Białoruski gigant nawozowy powołał się na “siłę wyższą”

Marek DruśMarek Druś
opublikowano: 2022-02-18 08:45

Belaruskali, białoruski koncern będący jednym z największych dostawców nawozów potasowych na świecie poinformował klientów, że nie może wywiązać się z kontraktów z powodu tzw. siły wyższej, informuje Bloomberg.

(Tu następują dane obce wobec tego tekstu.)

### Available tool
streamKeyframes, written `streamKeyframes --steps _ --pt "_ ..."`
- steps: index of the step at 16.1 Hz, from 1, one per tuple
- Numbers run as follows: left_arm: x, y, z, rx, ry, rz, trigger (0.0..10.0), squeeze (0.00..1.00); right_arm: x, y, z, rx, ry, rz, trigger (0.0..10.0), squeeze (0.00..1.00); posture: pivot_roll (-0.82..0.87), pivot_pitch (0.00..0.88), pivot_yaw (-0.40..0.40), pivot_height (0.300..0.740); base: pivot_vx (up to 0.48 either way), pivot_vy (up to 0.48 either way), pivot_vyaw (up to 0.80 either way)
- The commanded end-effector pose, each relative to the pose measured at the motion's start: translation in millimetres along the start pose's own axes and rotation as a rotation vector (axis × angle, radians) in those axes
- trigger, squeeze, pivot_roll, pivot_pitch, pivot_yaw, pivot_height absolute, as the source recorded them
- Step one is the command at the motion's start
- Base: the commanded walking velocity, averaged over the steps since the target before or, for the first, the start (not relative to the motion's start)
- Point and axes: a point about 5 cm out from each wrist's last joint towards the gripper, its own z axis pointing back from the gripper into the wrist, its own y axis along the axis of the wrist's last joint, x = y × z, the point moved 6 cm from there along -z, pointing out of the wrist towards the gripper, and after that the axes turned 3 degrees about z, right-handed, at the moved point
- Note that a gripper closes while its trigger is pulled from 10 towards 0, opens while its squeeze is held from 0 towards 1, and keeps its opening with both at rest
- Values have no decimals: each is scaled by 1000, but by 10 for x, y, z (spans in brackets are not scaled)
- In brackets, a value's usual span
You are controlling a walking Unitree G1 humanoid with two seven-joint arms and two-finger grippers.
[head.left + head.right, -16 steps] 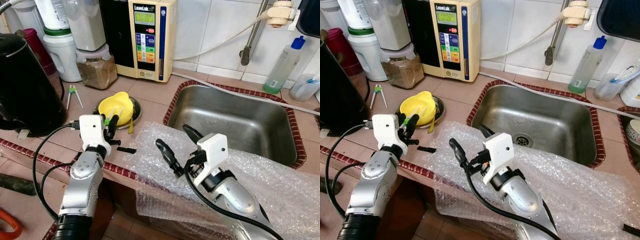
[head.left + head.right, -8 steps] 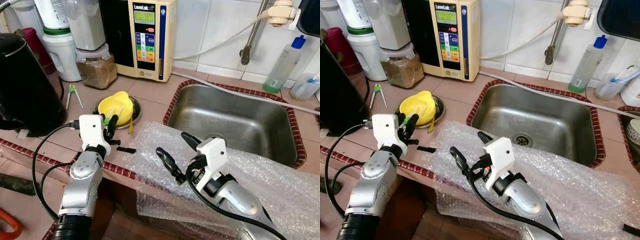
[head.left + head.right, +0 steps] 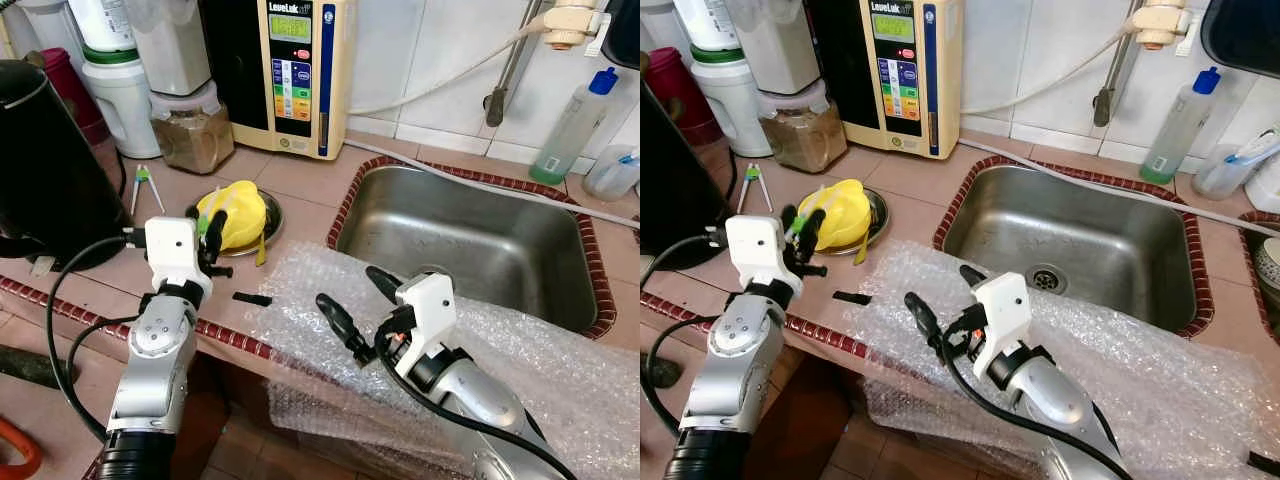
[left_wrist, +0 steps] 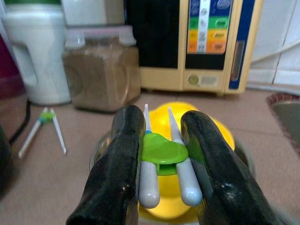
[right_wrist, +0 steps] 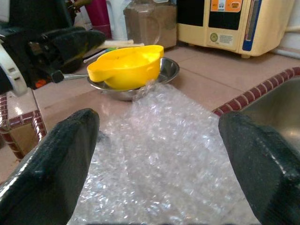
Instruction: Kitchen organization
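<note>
1. Pinching a pair of white training chopsticks (image 4: 165,159) with a green clip, the left gripper (image 4: 164,187) hovered just before the yellow bowl (image 3: 235,215) in its metal dish (image 3: 272,210).
2. Spread wide, the right gripper (image 3: 360,305) hung over the bubble wrap (image 3: 480,340) beside the sink (image 3: 470,240).

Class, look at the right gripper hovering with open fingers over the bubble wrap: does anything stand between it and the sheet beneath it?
Nothing visible does. The right gripper hangs open directly above the bubble wrap; the yellow bowl sits farther off, beside the sheet's edge.
</note>
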Motion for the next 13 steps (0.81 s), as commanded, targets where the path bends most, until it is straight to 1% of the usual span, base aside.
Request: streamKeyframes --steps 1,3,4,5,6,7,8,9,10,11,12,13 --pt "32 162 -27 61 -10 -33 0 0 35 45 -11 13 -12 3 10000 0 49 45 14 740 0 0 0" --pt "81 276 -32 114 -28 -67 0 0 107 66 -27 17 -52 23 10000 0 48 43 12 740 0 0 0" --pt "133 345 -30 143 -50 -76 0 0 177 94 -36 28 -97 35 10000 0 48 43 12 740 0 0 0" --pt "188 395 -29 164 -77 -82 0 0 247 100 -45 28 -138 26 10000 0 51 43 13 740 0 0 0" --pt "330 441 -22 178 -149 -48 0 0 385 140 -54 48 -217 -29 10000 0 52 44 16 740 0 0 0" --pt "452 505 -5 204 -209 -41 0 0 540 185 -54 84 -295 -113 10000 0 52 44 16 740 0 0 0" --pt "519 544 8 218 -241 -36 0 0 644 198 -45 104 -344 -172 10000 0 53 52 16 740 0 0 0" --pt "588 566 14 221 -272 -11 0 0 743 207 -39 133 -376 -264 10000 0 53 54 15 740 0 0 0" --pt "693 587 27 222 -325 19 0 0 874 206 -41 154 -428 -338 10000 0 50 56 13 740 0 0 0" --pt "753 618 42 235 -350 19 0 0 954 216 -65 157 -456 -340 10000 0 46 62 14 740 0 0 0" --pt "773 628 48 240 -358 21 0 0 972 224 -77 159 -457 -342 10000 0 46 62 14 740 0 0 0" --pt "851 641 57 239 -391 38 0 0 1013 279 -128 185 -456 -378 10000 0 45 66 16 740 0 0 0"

Siłą wyższą są sankcje nałożone przez Unię Europejską i USA z powodu działań reżymu Aleksandra Łukaszenki. Sankcje nałożone przez USA na Belaruskali weszły w życie 8 grudnia, a Białoruską Kompanię Potasową, zajmującą się eksportem nawozów, zaczną obowiązywać od 1 kwietnia.

fot. Bloomberg
fot. Bloomberg

Bloomberg zwraca uwagę, że brak dostaw z Białorusi będzie miał duże konsekwencje dla globalnego rynku nawozów. Ceny już wcześniej gwałtownie wzrosły z powodu drożejącego gazu ziemnego.

- Globalna cena nawozów potasowych jest najwyższa od 2008 roku, co oznacza kolejny rok wysokich kosztów dla rolników i dużych zysków dla producentów – powiedziała Alexis Maxwell, analityk Green Markets. – Amerykańskie sankcje nałożone na Białoruś wyeliminowały kluczowego gracza, dla którego trudno będzie znaleźć alternatywę – dodała.

Białoruś eksportowała ok. 10-12 mln ton nawozów rocznie zapewniając ok. 20 proc. globalnych dostaw.

Eksperci wskazują, że importerzy nawozów z Białorusi próbują zabezpieczyć dostawy z innych krajów. Prezydent Brazylii Jair Bolsonaro ogłosił w czwartek, że Rosja zaoferowała podwojenie własnych dostaw.